The Undying Lamp of Zen Read online




  “An indispensible aid to the practice of Rinzai Zen and an accessible entree to the Zen experience in general. Torei is a compelling guide; his tone is energetic, no nonsense, and full of personality.”

  —Sweeping Zen blog

  ABOUT THE BOOK

  The Undying Lamp of Zen is a pure and powerful distillation of Zen doctrine and practice written by Torei Enji (1721–1792), a Zen master and artist. Torei was best known as one of two “genius assistants” to Hakuin Ekaku, a towering figure in Zen Buddhism who revitalized the Rinzai school, which focuses on koan practice. Torei was responsible for much of the advanced work of Hakuin’s later disciples and also helped systemize Hakuin’s Zen teachings. The Undying Lamp of Zen includes a range of principles and practices, from the most elementary to the most advanced. It is an indispensable aid to the practice of Rinzai Zen, while also providing tested traditional techniques for public access to Zen experience.

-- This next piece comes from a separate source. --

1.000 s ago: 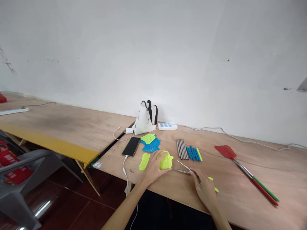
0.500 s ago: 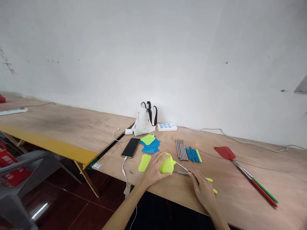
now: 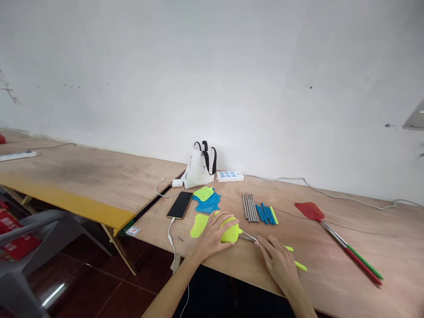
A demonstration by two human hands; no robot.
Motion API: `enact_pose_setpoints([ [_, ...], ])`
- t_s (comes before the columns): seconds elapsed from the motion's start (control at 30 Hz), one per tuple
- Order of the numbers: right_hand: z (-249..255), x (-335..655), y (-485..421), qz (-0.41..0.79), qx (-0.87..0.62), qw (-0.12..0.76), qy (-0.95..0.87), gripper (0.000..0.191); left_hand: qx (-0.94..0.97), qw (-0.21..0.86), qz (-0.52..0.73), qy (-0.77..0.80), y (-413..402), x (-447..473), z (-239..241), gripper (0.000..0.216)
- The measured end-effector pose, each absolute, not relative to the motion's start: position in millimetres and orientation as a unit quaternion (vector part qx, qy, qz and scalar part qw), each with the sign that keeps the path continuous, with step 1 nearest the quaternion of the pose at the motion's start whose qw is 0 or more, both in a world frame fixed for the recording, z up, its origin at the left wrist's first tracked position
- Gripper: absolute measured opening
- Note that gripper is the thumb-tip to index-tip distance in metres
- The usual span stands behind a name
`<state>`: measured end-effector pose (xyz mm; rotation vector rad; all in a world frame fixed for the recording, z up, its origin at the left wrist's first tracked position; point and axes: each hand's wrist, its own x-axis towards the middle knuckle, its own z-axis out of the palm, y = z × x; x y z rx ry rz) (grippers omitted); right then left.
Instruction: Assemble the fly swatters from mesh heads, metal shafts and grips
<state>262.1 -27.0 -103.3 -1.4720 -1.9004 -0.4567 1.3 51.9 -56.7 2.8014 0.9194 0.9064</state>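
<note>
My left hand (image 3: 214,236) lies flat, fingers spread, on a yellow-green swatter head (image 3: 231,230) near the table's front edge. My right hand (image 3: 277,262) rests over two thin metal rods (image 3: 248,237) that run to that head, fingers curled around them. Yellow-green handle grips (image 3: 298,264) stick out past my right hand. Another yellow-green swatter head (image 3: 199,225) lies just left of my left hand. Behind it sits a stack of blue swatter heads (image 3: 208,203) topped by a yellow-green one (image 3: 203,193).
A row of metal rods (image 3: 249,206) and blue and yellow grips (image 3: 266,213) lies behind my hands. A red swatter (image 3: 334,234) with red and green handles lies right. A phone (image 3: 180,205), white bag (image 3: 200,165) and power strip (image 3: 229,176) stand at the back.
The two metal rods have come together and now run into the yellow-green head under my left hand. My right hand has slid slightly left along them.
</note>
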Motion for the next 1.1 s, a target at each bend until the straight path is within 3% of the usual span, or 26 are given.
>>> enact_pose_setpoints([
  [0.2,-101,263,-27,-0.211,-0.529,0.300,-0.765,0.051,0.922,0.034,0.271,0.275,50,0,-54,0.079],
  [0.43,-93,257,-31,-0.226,-0.539,0.289,-0.758,0.027,0.933,0.047,0.259,0.247,48,3,-54,0.087],
  [0.87,-92,246,-30,-0.199,-0.513,0.302,-0.779,0.034,0.937,0.063,0.249,0.235,43,11,-54,0.078],
  [1.1,-90,249,-29,-0.210,-0.555,0.302,-0.746,0.035,0.922,0.159,0.225,0.272,56,-11,-41,0.092],
])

  Premier translator Thomas Cleary provides a thorough introduction and illuminating footnotes throughout, and his masterful translation lets Torei’s distinctive voice shine through; Torei is energetic, no-nonsense, and full of personality. No other English translations of this classic are available and Zen aficionados will want to add this to their collection.

  THOMAS CLEARY holds a PhD in East Asian Languages and Civilizations from Harvard University and a JD from the University of California, Berkeley Law. He is widely known for his translations of seminal classics in Taoism, Buddhism, Confucianism, military science, and martial arts.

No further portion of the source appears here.